Some Gynecologic Causes of Pelvic Pain

Cause

Suggestive Findings

Diagnostic Approach*

Cyclic pain, related to menses

Primary dysmenorrhea

Crampy or dull pain a few days before or at onset of menses, sometimes with headache, nausea, constipation, diarrhea, or urinary frequency

Symptoms usually peaking in 24 hours but sometimes persisting for 2–3 days after onset of menses

History and physical examination

Transvaginal ultrasound to exclude other causes

Endometriosis

Dysmenorrhea or pelvic pain not related to menses; pain can be mild to severe

Classic triad of dysmenorrhea, dyspareunia, and infertility; sometimes painful defecation

In advanced disease, pelvic examination with cervical or uterine malposition, tender nodules in the posterior cul de sac, immobile uterus or adnexa, or fixed adnexal mass (endometrioma)

Pelvic examination

Laparoscopic biopsy (gold standard)

Transvaginal ultrasound or MRI prior to laparoscopy or if laparoscopy is not possible (due to lack of facility or surgeon)

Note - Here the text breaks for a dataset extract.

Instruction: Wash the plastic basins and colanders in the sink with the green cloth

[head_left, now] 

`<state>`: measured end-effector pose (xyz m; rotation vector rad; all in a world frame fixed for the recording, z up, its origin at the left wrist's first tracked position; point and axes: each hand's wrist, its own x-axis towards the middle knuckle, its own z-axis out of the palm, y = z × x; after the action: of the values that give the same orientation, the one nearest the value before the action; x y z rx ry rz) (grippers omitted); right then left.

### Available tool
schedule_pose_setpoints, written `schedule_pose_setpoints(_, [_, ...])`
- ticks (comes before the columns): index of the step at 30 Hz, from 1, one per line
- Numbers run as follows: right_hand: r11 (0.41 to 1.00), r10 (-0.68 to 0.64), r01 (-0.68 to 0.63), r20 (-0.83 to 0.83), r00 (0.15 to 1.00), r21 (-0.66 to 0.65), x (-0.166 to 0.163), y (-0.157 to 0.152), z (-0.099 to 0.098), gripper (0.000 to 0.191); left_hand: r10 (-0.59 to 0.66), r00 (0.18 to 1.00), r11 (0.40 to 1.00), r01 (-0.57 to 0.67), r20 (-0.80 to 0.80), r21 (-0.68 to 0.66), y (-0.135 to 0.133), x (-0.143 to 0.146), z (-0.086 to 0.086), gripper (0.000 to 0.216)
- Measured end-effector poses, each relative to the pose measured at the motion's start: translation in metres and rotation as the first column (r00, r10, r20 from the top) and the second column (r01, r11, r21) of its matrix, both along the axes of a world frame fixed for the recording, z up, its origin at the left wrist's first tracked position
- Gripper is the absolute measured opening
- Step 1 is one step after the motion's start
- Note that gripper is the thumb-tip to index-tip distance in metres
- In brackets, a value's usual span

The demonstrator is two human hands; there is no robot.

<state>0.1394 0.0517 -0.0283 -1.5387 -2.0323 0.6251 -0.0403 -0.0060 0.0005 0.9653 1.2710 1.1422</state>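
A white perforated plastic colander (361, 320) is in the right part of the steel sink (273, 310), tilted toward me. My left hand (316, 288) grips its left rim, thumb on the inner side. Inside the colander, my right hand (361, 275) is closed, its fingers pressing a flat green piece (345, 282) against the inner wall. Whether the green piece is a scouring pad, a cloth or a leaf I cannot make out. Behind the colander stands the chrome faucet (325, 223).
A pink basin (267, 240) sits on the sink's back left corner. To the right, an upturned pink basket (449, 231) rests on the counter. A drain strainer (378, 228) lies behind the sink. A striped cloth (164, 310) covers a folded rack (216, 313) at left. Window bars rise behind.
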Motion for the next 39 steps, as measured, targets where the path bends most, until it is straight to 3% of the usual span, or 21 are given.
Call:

Infrequently, laparotomy, sigmoidoscopy, or cystoscopy

Uterine adenomyosis

Dysmenorrhea or pelvic pain not related to menses; pain can be mild to severe

Transvaginal ultrasound

MRI if ultrasound is inconclusive

Pathology after hysterectomy

Mittelschmerz

Sudden onset of severe, sharp pain lasting 1–2 days in midcycle (during ovulation)

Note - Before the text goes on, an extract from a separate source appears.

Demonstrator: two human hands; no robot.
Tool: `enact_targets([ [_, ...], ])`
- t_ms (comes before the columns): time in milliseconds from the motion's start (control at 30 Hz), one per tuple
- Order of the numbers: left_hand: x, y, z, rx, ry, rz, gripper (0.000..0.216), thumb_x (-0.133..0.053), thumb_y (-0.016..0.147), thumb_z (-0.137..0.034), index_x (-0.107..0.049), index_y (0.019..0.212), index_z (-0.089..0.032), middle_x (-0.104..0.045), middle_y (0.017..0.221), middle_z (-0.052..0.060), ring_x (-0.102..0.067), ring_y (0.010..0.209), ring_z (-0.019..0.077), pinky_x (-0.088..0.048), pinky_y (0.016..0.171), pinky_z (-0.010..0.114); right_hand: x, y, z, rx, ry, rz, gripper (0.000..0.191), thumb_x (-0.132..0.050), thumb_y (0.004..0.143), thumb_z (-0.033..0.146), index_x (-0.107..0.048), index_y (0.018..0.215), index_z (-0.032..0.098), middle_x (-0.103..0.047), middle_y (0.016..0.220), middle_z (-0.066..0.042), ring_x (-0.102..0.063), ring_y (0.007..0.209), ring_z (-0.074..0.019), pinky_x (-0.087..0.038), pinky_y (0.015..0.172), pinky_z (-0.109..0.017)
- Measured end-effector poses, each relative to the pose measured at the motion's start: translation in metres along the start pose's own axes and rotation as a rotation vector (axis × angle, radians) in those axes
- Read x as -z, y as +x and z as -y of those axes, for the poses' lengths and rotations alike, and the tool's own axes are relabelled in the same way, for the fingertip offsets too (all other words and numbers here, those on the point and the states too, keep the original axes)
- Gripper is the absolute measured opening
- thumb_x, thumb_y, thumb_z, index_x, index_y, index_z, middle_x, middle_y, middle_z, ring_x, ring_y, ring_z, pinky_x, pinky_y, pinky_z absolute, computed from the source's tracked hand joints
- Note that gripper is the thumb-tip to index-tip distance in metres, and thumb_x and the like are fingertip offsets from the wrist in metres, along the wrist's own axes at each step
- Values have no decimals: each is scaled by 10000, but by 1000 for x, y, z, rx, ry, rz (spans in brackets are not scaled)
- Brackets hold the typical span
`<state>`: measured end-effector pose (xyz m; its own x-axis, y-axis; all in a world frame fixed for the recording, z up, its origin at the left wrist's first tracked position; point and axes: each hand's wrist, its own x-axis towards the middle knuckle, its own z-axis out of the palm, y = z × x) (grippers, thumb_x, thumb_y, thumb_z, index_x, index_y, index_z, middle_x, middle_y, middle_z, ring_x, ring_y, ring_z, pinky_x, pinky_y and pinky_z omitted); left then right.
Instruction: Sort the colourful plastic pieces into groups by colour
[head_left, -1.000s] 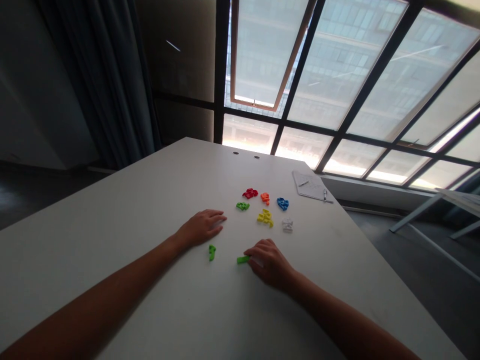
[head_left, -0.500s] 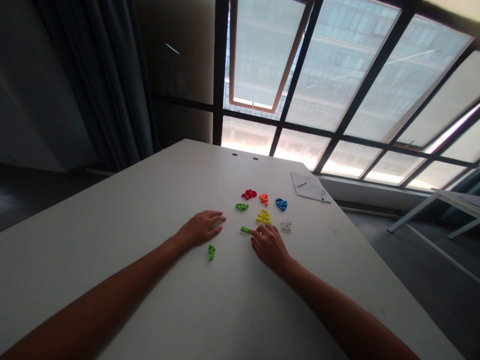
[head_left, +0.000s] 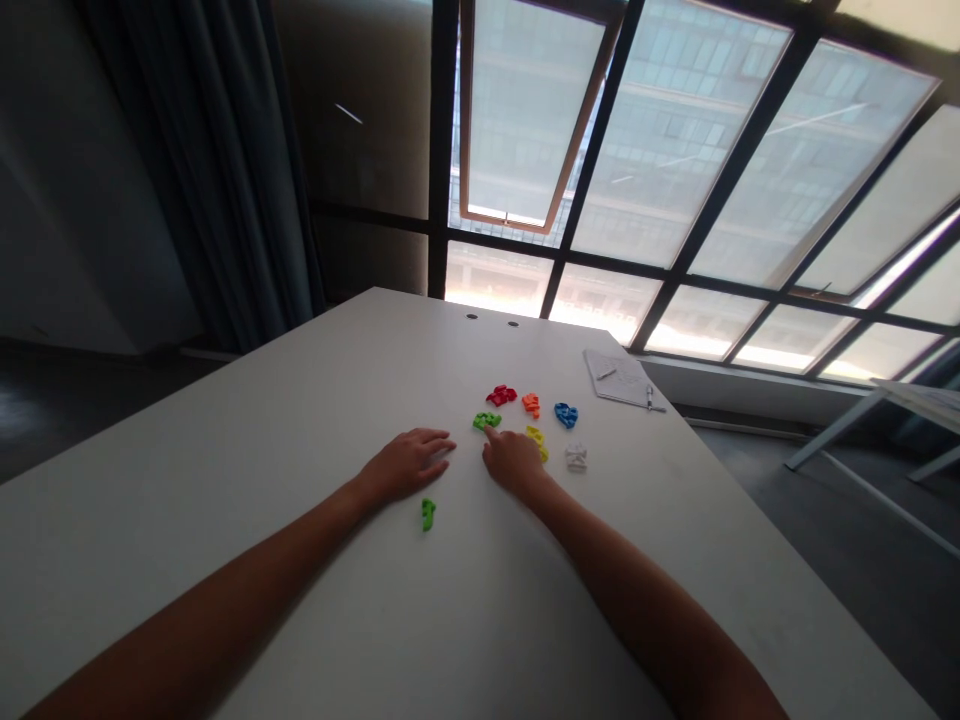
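Note:
My left hand [head_left: 409, 464] lies open and flat on the white table [head_left: 322, 400], its fingers apart and nothing in them. Just below it rests a single green plastic piece [head_left: 427, 514]. My right hand [head_left: 516, 460] stretches its index finger to the near edge of a small green cluster of pieces [head_left: 487, 421], touching it. The thumb is set apart from that fingertip, and the other fingers are curled under, partly out of sight. Behind this hand, yellow pieces [head_left: 537, 440] are partly covered.
Red pieces [head_left: 501, 395], orange pieces [head_left: 531, 404], blue pieces [head_left: 566, 415] and white pieces [head_left: 576, 457] lie in small groups around the right hand. Farther right, a notebook [head_left: 622, 384] with pens sits by the table edge. Windows and a dark curtain [head_left: 202, 160] stand beyond.
My right hand has moved forward and slightly left, from the loose green piece to the green cluster. That piece no longer shows at its earlier spot. My left hand stays put.

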<state>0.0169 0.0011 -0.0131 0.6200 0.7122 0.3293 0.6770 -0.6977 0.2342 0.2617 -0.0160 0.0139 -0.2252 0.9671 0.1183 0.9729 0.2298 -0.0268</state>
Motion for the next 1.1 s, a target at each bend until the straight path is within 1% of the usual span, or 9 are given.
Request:
enact_targets([
  [200,1,0,-2,18,2,16,413,-507,1010,-459,-682,1343,-288,-640,1432,66,-598,1288,276,-483,1108,454,-8,-6,-3,17,22,-31,547,-421,1044,330,-389,1586,258,-754,1114,-135,-729,925,-262,-528,797,-353],
  [267,1,0,-2,18,-7,11,418,-509,1007,-463,-683,1344,-288,-641,1431,68,-600,1287,277,-484,1108,449,-8,-11,-2,36,26,-38,520,-417,1045,323,-434,1558,238,-748,1129,-143,-729,930,-264,-531,808,-356],
  [400,0,0,0,6,-23,3,428,-504,1007,-475,-679,1349,-285,-644,1425,73,-600,1281,271,-484,1109,441,-8,-20,4,101,48,-32,394,-425,1045,298,-611,1383,221,-758,1089,-134,-734,920,-253,-528,799,-324],
  [567,3,-1,-4,14,2,18,425,-497,1014,-460,-668,1362,-284,-637,1434,73,-590,1294,270,-477,1115,450,-12,-37,9,191,127,-71,349,-458,1032,251,-658,1317,243,-765,1101,-101,-730,928,-219,-513,806,-285],
  [733,3,-1,-4,19,12,23,416,-520,1003,-431,-660,1369,-292,-630,1444,66,-586,1300,271,-480,1114,451,-10,-69,13,482,286,-131,351,-464,1030,256,-638,1335,236,-775,973,-59,-700,768,-155,-473,725,-241],
  [800,2,-1,-3,17,12,20,410,-526,999,-428,-669,1357,-290,-629,1446,66,-590,1295,269,-482,1112,450,-9,-80,21,603,340,-153,368,-477,1021,268,-612,1359,219,-768,912,-44,-676,702,-144,-453,663,-236],
  [900,2,-1,-3,12,10,13,409,-514,1006,-433,-670,1355,-290,-628,1447,64,-589,1298,268,-479,1119,448,-7,-88,37,708,357,-186,334,-493,1008,285,-636,1303,219,-748,838,-23,-650,652,-143,-420,598,-239],
  [1000,3,0,-5,19,14,16,415,-502,1013,-434,-663,1367,-290,-628,1448,62,-584,1305,268,-478,1121,452,-7,-87,47,735,312,-185,251,-498,1011,295,-687,1165,232,-723,798,-11,-632,636,-136,-397,582,-239],
  [1100,3,-1,-6,23,17,14,409,-510,1008,-425,-669,1359,-290,-630,1444,60,-581,1309,268,-482,1116,449,-8,-82,43,659,282,-166,210,-510,1024,307,-696,1087,236,-724,858,-16,-651,704,-137,-412,623,-238],
])
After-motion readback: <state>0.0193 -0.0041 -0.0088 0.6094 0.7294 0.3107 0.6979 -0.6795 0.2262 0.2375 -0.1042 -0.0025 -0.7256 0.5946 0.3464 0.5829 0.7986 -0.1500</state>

Sometimes light spotty vaginal bleeding

History and physical examination

Transvaginal ultrasound to exclude other causes

Constant or intermittent pain, unrelated to menses

Adnexal mass (benign or malignant tumor or other type of mass)

Dull, persistent unilateral pain

Palpable pelvic mass

Transvaginal ultrasound

Additional tests such as tumor markers or abdominal and pelvic CT or MRI, if needed

Ruptured ovarian cyst

Acute onset of pelvic pain, most severe at onset and often decreasing over a few hours, may be associated with sexual intercourse

Associated with vaginal bleeding, nausea, vomiting, or peritoneal signs

Transvaginal ultrasound

CBC (if significant bleeding is suspected)

Adnexal torsion

Sudden onset of severe, unilateral pain, occasionally colicky (intermittent torsion)

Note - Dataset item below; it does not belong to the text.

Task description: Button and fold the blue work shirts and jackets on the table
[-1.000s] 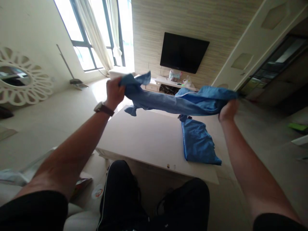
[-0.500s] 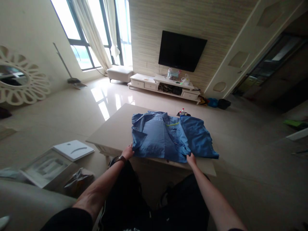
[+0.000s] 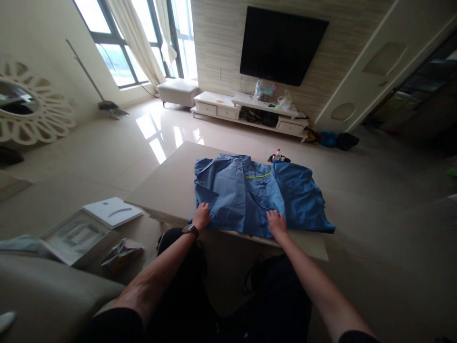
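Left hand (image 3: 202, 215), right hand (image 3: 276, 223), flat on shirt (image 3: 235, 195)

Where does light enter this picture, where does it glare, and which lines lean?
Head view: daylight blows out the windows; glare patches gleam on the floor beyond the table; the wide lens slants the door; the shirt is sharp.

Shirt (image 3: 232, 195): blue cloth — matt, creased.
Table (image 3: 167, 186): pale top, smooth, matt.
Floor (image 3: 117, 152): tile, glossy — mirrors the window light.
TV (image 3: 282, 45): black screen, smooth.
Curtain (image 3: 137, 43): thin pale cloth, matt.
Wall (image 3: 221, 43): striped, rough-looking.
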A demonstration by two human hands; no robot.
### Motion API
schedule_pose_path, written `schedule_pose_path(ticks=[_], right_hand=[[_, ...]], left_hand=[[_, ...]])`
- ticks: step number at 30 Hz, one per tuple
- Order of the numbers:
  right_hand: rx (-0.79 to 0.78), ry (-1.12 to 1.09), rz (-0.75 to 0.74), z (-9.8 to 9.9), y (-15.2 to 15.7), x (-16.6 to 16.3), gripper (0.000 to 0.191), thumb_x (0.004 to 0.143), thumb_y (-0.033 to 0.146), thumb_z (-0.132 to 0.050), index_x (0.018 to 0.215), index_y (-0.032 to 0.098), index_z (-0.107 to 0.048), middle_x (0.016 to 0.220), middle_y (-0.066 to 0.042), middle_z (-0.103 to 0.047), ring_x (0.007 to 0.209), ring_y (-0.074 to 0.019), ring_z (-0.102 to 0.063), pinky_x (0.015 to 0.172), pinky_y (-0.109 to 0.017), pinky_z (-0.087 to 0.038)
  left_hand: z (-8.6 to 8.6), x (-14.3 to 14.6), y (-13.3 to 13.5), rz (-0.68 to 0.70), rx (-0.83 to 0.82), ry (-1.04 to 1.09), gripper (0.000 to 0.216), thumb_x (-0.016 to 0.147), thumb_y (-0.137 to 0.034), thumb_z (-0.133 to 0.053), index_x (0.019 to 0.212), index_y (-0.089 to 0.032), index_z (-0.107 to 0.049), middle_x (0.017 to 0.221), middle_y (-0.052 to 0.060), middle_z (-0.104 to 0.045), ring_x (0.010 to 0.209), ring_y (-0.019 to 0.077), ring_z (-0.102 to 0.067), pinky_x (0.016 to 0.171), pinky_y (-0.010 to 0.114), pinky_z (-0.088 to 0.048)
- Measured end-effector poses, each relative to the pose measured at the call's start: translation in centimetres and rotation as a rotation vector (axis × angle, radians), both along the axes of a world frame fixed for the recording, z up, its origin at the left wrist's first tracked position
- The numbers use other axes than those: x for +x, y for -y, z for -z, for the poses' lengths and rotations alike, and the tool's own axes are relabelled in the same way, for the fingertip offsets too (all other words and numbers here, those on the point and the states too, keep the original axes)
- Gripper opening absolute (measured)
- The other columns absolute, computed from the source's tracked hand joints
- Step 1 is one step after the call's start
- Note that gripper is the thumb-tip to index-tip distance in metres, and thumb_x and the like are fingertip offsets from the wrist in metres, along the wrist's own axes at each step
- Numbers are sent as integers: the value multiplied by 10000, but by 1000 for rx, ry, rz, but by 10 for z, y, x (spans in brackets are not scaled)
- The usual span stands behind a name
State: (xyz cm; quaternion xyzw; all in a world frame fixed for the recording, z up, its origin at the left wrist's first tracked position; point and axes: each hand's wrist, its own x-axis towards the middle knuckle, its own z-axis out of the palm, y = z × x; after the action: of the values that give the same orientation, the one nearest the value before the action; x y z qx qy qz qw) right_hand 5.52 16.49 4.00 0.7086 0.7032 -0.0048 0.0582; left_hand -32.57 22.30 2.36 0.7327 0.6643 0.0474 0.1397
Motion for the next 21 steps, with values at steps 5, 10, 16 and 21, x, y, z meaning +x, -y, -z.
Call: schedule_pose_path(ticks=[5,10,16,21], right_hand=[[-86,74,156,23,-31,6,283,963,141,-501,1169,104,-692,1135,-211,-716,1109,-294,-643,935,-379,-445],[-166,82,253,37,-44,14,334,971,286,-558,1254,149,-669,1129,-177,-745,1059,-311,-701,849,-378,-473],[-276,9,218,39,-57,16,256,939,166,-500,1050,189,-729,989,-148,-769,972,-285,-734,839,-360,-474],[98,-303,283,44,-85,13,273,930,211,-430,1105,195,-640,994,-147,-740,934,-288,-713,846,-375,-502]], left_hand=[[26,12,-37,-109,-96,-63,403,921,-289,-544,1288,-123,-569,1275,207,-617,1189,328,-601,1009,431,-463],[41,25,-73,-134,-46,-178,464,938,-461,-556,1236,-106,-591,1242,231,-607,1192,399,-587,1020,532,-444],[53,42,-111,-196,-94,-134,324,1010,-292,-417,1230,-96,-551,1194,196,-604,1016,307,-680,802,378,-517],[56,31,-119,-210,-96,-17,235,1043,-276,-376,1072,-172,-583,1102,134,-630,936,267,-674,768,356,-495]])
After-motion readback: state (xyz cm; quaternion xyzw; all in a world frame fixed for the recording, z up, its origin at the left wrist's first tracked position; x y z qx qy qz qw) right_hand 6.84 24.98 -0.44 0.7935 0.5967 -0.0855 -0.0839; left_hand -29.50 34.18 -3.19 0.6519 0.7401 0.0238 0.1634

Often with nausea, vomiting, peritoneal signs, and cervical motion tenderness

Usually an ovary enlarged > 5 cm due to a mass or ovarian stimulation

Transvaginal ultrasound with color Doppler flow studies

Laparoscopy

Pelvic inflammatory disease

Gradual onset of pelvic pain; sometimes dyspareunia

Sometimes fever

Cervical motion tenderness, uterine, and adnexal tenderness, and mucopurulent cervical discharge

Rarely, adnexal mass (tubo-ovarian abscess)

Pelvic examination

Testing for gonorrhea and chlamydia, CBC, and urinalysis or urine culture

Transvaginal ultrasound

Acute degeneration of uterine fibroid

Sudden onset of moderate to severe pain

Sometimes vaginal bleeding

Most common during the first 12 weeks of pregnancy or after delivery or termination of a pregnancy

Transvaginal ultrasound

If diagnosis is unclear, MRI

Pelvic adhesions

Gradual onset of pelvic pain (often becoming chronic) or dyspareunia in patients with a history of abdominal surgery or pelvic infection

Rarely nausea and vomiting (if intestinal obstruction occurs)

Laparoscopy, sometimes laparotomy

Myofascial pelvic pain

Chronic or recurring pain in one or more genital tract (vulva, vagina) or other pelvic structures (bladder, rectum, buttocks, hips, abdomen)

Physical examination with evaluation of trigger points and Carnett sign

Pregnancy-related

Ectopic pregnancy

Pelvic pain and vaginal bleeding during early pregnancy

Adnexal mass with or without tenderness

If rupture occurs, sudden onset of localized, severe, sharp pain, often with vaginal bleeding and acute abdomen, and with or without hemodynamic instability

Pregnancy test, serial quantitative beta-hCG

Transvaginal ultrasound

Sometimes laparoscopy or laparotomy

* Pregnancy should be excluded in all patients of reproductive age regardless of menstrual or sexual history.